**PROBLEM TO WORK ON**
Copy the listing exactly, leaving out every picture.

_ _ _

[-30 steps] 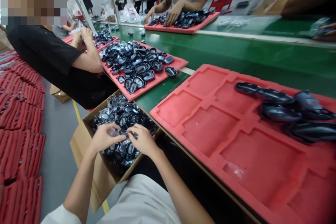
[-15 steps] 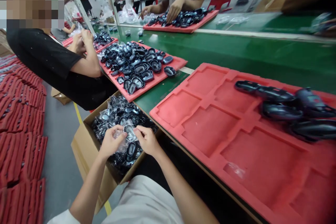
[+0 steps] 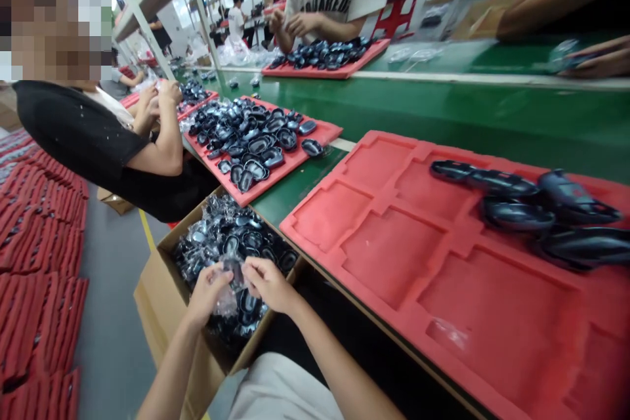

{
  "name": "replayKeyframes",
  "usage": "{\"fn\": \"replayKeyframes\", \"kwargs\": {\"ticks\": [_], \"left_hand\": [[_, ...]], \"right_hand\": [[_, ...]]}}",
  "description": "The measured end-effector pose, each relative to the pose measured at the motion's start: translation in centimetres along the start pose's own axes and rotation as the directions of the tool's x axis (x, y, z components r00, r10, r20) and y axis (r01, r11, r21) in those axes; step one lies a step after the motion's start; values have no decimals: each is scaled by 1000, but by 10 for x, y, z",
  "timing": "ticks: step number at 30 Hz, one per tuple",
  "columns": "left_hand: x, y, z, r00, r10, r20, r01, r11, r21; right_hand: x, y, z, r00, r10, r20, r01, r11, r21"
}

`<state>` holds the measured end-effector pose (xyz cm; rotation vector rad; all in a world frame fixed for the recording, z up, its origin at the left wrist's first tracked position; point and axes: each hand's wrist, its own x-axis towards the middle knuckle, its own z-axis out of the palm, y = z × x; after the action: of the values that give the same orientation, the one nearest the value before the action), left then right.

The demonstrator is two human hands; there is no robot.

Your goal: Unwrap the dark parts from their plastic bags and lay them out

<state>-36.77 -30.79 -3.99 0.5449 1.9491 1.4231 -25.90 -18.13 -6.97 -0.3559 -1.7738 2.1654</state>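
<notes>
Over the open cardboard box (image 3: 295, 270), my left hand (image 3: 212, 285) and my right hand (image 3: 268, 281) hold a dark oval plastic shell in a clear bag (image 3: 234, 273) between them. Left thumb and fingers pinch the bag from one side; the right fingers are closed on its other edge. Loose clear film hangs below the left fingers. Under both hands the box is full of dark shiny plastic shells (image 3: 249, 305), many in clear wrapping. Finger overlap and blur hide the exact grip.
A red foam tray (image 3: 315, 210) with recesses lies right, several dark shells (image 3: 516, 213) at its far side. Another red tray (image 3: 319, 134) carries heaped shells on the green bench (image 3: 408, 105). A co-worker (image 3: 83, 131) sits left; others work across. Stacked red trays (image 3: 44, 262) stand on the floor.
My hands stay together over the box, and the wrapped shell between them has turned to a darker face. The view has tilted up slightly. Across the bench, a co-worker's hands have lifted off the shells.
</notes>
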Motion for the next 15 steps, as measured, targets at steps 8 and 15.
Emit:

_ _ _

**TASK RESPONSE**
[-30 steps] 
[-15 steps] 
[+0 steps] 

{
  "name": "replayKeyframes",
  "usage": "{\"fn\": \"replayKeyframes\", \"kwargs\": {\"ticks\": [_], \"left_hand\": [[_, ...]], \"right_hand\": [[_, ...]]}}",
  "description": "The measured end-effector pose, each relative to the pose measured at the motion's start: translation in centimetres along the start pose's own axes and rotation as the directions of the tool's x axis (x, y, z components r00, r10, r20) and y axis (r01, r11, r21) in those axes; step one lies a step after the motion's start; values have no decimals: each is scaled by 1000, but by 10 for x, y, z",
  "timing": "ticks: step number at 30 Hz, one per tuple",
  "columns": "left_hand: x, y, z, r00, r10, r20, r01, r11, r21; right_hand: x, y, z, r00, r10, r20, r01, r11, r21"
}

`<state>` holds the measured end-effector pose (xyz cm; rotation vector rad; all in a world frame fixed for the recording, z up, its origin at the left wrist's first tracked position; point and axes: each hand's wrist, its own x-axis towards the middle knuckle, its own z-axis out of the palm, y = z × x; after the action: of the values that give the same orientation, the one nearest the value before the action), left then right.

The demonstrator is two human hands; there is no robot.

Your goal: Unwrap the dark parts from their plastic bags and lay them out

<state>-36.77 -30.79 -3.99 0.5449 1.9491 1.4231 -25.90 -18.13 -6.97 -0.3559 -1.7738 2.1654</state>
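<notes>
Over the open cardboard box (image 3: 295, 270), my left hand (image 3: 212, 285) and my right hand (image 3: 268, 281) hold a dark oval plastic shell in a clear bag (image 3: 234, 273) between them. Left thumb and fingers pinch the bag from one side; the right fingers are closed on its other edge. Loose clear film hangs below the left fingers. Under both hands the box is full of dark shiny plastic shells (image 3: 249, 305), many in clear wrapping. Finger overlap and blur hide the exact grip.
A red foam tray (image 3: 315, 210) with recesses lies right, several dark shells (image 3: 516, 213) at its far side. Another red tray (image 3: 319, 134) carries heaped shells on the green bench (image 3: 408, 105). A co-worker (image 3: 83, 131) sits left; others work across. Stacked red trays (image 3: 44, 262) stand on the floor.
My hands stay together over the box, and the wrapped shell between them has turned to a darker face. The view has tilted up slightly. Across the bench, a co-worker's hands have lifted off the shells.
</notes>
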Motion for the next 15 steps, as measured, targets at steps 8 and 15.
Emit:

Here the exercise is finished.